Volkswagen Group has announced plans to invest up to one billion euros in artificial intelligence (AI) by 2030. The investment, which is part of the company’s existing financial planning, was unveiled at the IAA Mobility trade fair. The initiative targets AI-supported vehicle development, industrial applications, and expanding high-performance IT infrastructure.
According to Volkswagen, more than 1,200 AI applications are already active within the company, with several hundred more in development or nearing implementation. The company expects that these efforts could result in efficiency gains and cost avoidance totaling up to four billion euros by 2035 through the scalable use of AI across its automotive value chain.
"With artificial intelligence, we are igniting the next stage on our path to becoming the global automotive tech driver," said Hauke Stars, Member of the Board of Management for IT at Volkswagen Group. "AI is our key to greater speed, quality, and competitiveness – across the entire value chain, from vehicle development to production. Our ambition is to accelerate our development of attractive, innovative vehicles and bring them to our customers faster than ever before. To achieve this, we deploy AI with purpose: scalable, responsible, and with clear industrial benefits. Our ambition: No process without AI.”
Volkswagen is collaborating with Dassault Systèmes to build an AI-powered engineering environment that will support engineers through virtual testing and component simulations.
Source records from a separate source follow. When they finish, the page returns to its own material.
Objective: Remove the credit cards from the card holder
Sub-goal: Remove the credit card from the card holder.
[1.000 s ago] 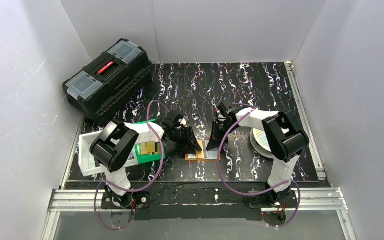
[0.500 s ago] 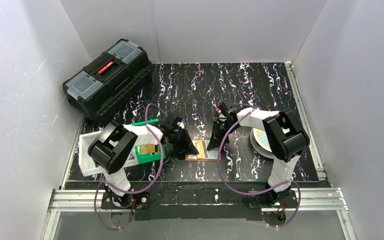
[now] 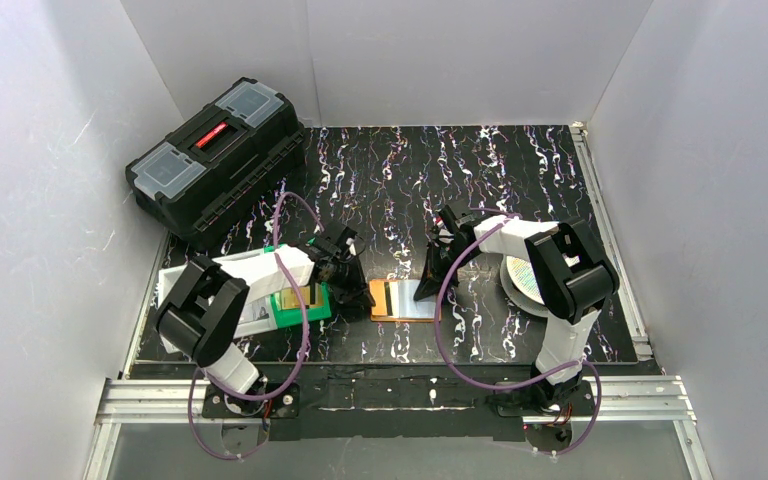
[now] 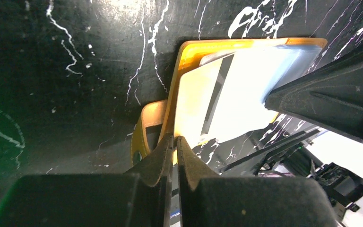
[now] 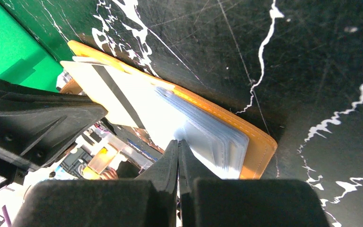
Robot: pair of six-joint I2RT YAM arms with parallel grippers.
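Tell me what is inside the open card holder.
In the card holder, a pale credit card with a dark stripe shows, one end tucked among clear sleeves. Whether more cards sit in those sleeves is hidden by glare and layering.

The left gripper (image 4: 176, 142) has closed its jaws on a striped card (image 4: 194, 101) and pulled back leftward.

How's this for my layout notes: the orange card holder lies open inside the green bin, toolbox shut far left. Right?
No. The top external view shows the card holder lying open on the table, right of the green bin, not inside it. The toolbox is shut, far left.
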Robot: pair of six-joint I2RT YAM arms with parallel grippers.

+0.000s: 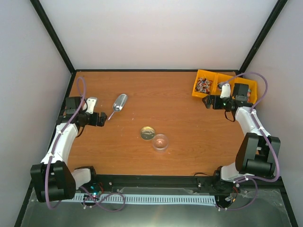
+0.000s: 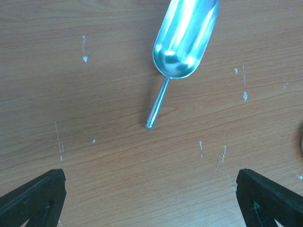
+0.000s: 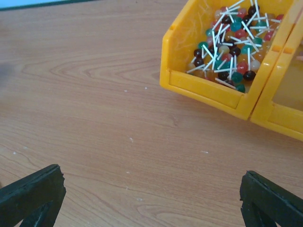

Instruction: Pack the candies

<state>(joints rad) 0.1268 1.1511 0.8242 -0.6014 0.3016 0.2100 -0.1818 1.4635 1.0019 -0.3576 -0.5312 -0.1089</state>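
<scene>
Closest to me, the left arm (image 1: 59, 142) and right arm (image 1: 255, 142) are bolted at the near edge of the desk (image 1: 180, 113), each reaching out along its own side. Left hand (image 1: 105, 118) hangs over bare wood with its fingers (image 2: 33, 201) spread wide, gripping nothing. A metal scoop (image 1: 119, 105) lies flat just ahead of it, thin handle pointing back at the hand, bowl facing up. Hand and scoop aren't touching.

Mid-desk there's a round metal lid (image 1: 147, 133) lying flat and a little clear jar (image 1: 160, 142) right next to it on the right. Can't tell if those two touch.

The candies (image 1: 204, 85) are way over in the far right corner, piled in a yellow bin (image 1: 196, 92). On the right wrist cam they look like tiny lollipops: round heads in red, green, orange and dark brown, white sticks poking every which way. A second bin (image 3: 279, 116), also yellow, sits flush against the first on its right, and I can't make out what's in it. Right hand (image 1: 207, 100) hovers just in front of the candy bin, fingers (image 3: 33, 196) wide apart, nothing in it.
</scene>
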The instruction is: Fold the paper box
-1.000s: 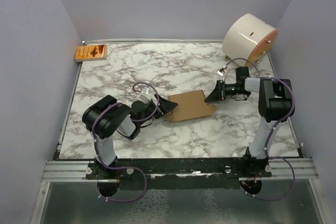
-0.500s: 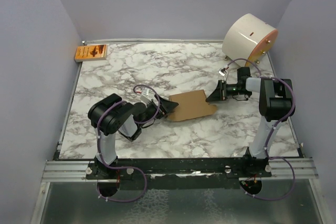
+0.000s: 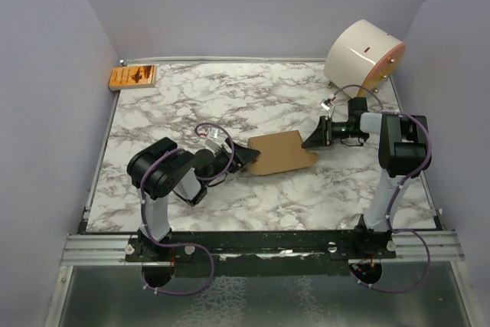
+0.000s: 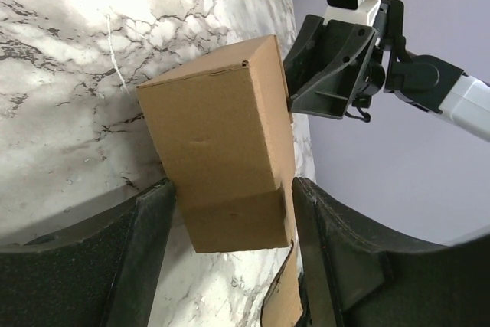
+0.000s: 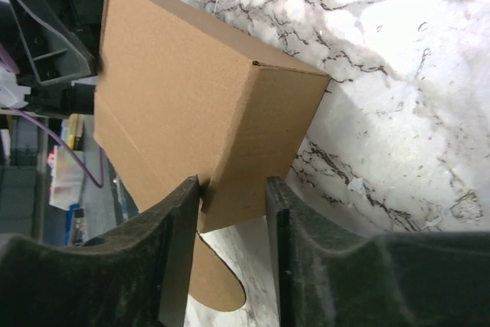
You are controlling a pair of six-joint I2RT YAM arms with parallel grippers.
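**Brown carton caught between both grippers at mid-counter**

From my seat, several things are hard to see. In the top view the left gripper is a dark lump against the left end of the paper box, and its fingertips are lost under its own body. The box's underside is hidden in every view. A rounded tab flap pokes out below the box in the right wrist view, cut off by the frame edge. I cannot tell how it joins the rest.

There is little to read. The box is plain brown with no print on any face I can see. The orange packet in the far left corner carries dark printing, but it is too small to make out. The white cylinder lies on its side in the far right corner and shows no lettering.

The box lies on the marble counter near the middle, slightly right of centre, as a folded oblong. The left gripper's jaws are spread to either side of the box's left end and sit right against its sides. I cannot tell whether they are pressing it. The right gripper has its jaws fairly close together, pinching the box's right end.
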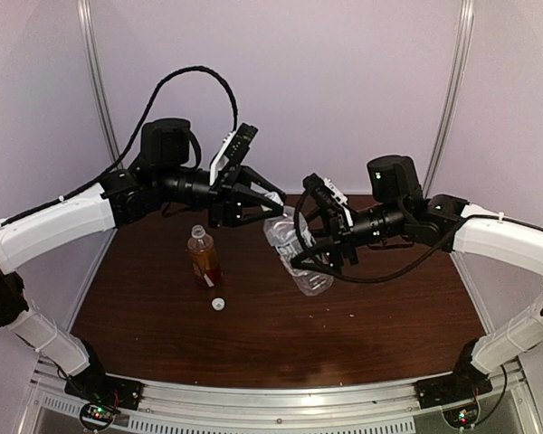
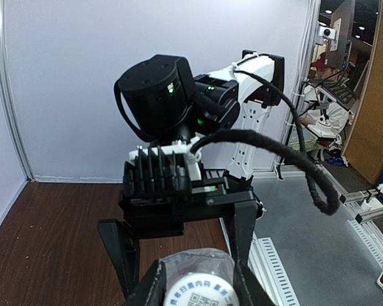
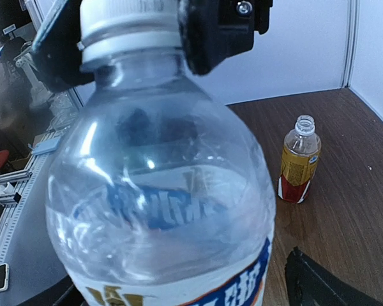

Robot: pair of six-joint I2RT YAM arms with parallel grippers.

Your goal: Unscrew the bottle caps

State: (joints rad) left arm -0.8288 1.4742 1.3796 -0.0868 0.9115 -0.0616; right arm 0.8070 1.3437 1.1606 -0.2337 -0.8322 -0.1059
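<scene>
Mid-air, left hand (image 1: 276, 208) clamped on cap (image 3: 127, 22), right hand (image 1: 319, 258) clamped round clear bottle (image 3: 159, 191), fingers (image 3: 319, 284) mostly hidden

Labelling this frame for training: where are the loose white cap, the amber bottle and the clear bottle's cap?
loose white cap (image 1: 218, 304): top external view, its top face.
amber bottle (image 3: 299, 167): right wrist view, its yellow label.
clear bottle's cap (image 3: 129, 24): right wrist view, its white side wall.
</scene>
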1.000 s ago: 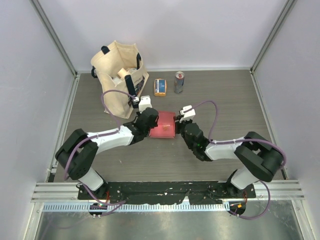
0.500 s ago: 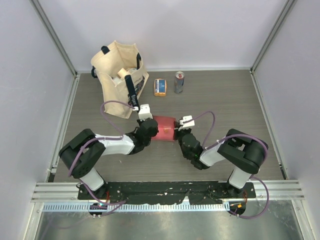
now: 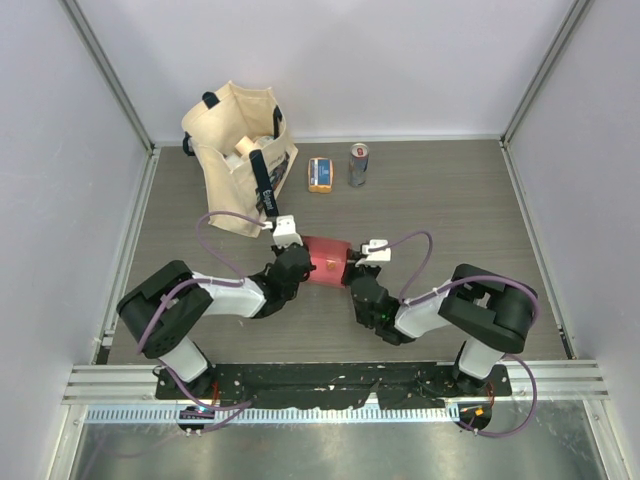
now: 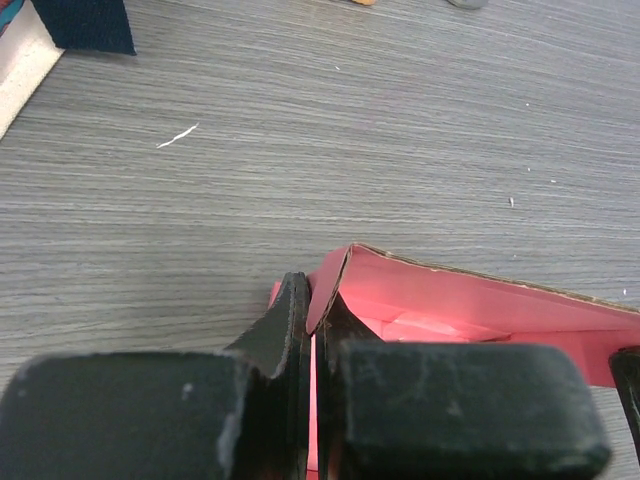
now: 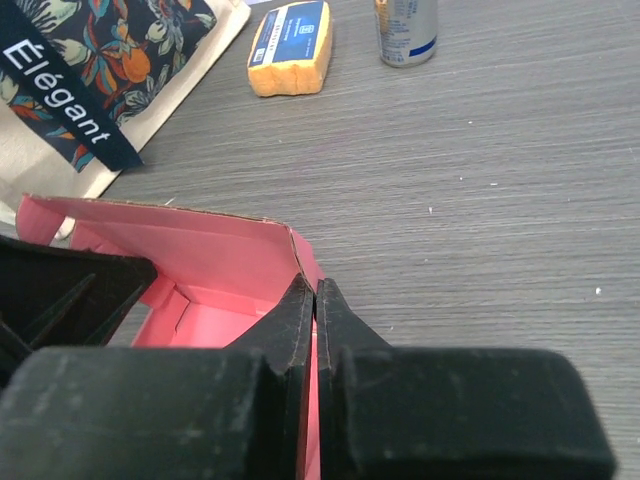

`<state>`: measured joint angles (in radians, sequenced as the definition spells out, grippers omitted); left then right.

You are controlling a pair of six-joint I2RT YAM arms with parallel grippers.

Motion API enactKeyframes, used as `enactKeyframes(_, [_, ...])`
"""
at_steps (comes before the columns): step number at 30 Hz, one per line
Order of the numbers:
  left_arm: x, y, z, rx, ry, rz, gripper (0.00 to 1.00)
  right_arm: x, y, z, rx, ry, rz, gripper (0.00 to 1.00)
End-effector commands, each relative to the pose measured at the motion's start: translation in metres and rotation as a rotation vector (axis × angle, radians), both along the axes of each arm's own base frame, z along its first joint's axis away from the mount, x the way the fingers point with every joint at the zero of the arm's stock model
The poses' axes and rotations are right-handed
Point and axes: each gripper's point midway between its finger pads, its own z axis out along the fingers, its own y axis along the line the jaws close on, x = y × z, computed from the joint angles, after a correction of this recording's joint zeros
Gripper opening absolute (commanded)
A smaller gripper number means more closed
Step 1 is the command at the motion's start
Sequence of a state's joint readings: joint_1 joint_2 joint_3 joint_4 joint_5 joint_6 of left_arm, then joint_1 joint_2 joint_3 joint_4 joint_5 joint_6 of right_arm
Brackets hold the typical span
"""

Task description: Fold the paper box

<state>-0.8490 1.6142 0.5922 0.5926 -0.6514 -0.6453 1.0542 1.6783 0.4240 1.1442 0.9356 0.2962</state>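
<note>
A: Top view?
B: Looks down from above the near edge, over the whole worktop (image 3: 450,200).
A: Wrist views?
B: Sit low and close, facing the far edge; share the paper box (image 4: 480,300).

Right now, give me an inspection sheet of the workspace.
Surface: table, grey wood grain; one small white scrap.
Job's things: paper box, pinkish-red, open on top, spanning between both arms.
Clutter: beige tote bag, orange-and-blue packet, drinks can, all at the far side.
Grippers: left gripper, jaws shut on the box's left wall; right gripper, jaws shut on its right wall.
Cables: left purple cable loops near the tote; right purple cable loops over the table.
Surroundings: white walls, metal corner posts.
</note>
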Motion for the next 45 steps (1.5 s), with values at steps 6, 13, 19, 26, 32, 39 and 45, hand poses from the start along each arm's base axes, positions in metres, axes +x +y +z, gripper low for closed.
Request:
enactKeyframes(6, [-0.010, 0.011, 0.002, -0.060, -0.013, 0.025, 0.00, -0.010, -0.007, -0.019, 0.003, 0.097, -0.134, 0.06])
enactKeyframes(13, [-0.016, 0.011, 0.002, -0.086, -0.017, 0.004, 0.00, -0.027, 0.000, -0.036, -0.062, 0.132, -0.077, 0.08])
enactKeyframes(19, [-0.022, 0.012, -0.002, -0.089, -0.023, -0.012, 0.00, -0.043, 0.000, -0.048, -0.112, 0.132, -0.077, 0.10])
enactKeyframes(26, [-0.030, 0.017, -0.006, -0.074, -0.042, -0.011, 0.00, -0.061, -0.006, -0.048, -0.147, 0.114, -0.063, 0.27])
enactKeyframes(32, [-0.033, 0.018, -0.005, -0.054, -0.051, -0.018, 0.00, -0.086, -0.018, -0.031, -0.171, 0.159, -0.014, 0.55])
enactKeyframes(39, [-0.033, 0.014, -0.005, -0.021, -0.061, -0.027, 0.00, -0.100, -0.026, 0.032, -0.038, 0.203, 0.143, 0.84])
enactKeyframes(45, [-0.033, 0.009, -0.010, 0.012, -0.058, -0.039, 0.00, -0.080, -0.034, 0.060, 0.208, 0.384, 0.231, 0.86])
This aims to shorten product development cycles for group brands by about 25 percent—reducing them from 48 months down to approximately 36 months.
In manufacturing operations, Volkswagen continues integrating new AI applications into its proprietary Digital Production Platform (DPP), a cloud system connecting over 40 sites globally. These technologies are used to optimize assembly processes, improve energy and material efficiency, reduce costs, and lower CO₂ emissions.
The company has also launched a large-scale internal education program called WE & AI in spring 2024. This initiative aims to train employees at all levels on responsible use of AI; so far it has reached over 130,000 staff worldwide.
To further advance industrial use of artificial intelligence in Europe, Volkswagen is exploring collaboration on a Large Industry Model (LIM), which would use collective process data from participating companies for training an industry-wide AI model. Catena-X serves as an example platform for such collaboration; it enables secure data exchange between manufacturers like Volkswagen and other founding members including BMW and Mercedes-Benz.
Volkswagen says it supports regulatory changes that foster innovation while calling for targeted incentives such as funding programs for university spin-offs and research institutions aimed at bringing scientific advances into market-ready applications.
Hauke Stars stated: “We support the innovation-friendly evolution of European regulation. In addition, targeted incentives are needed: We must make more of what we’re capable of. This includes, above all, funding programs that strengthen spin-offs from universities and research institutions and accelerate the transfer of scientific knowledge into market-ready applications.”
To increase digital sovereignty and resilience against external risks—including control over sensitive data—Volkswagen plans significant expansion of its private cloud infrastructure within Europe over the coming years.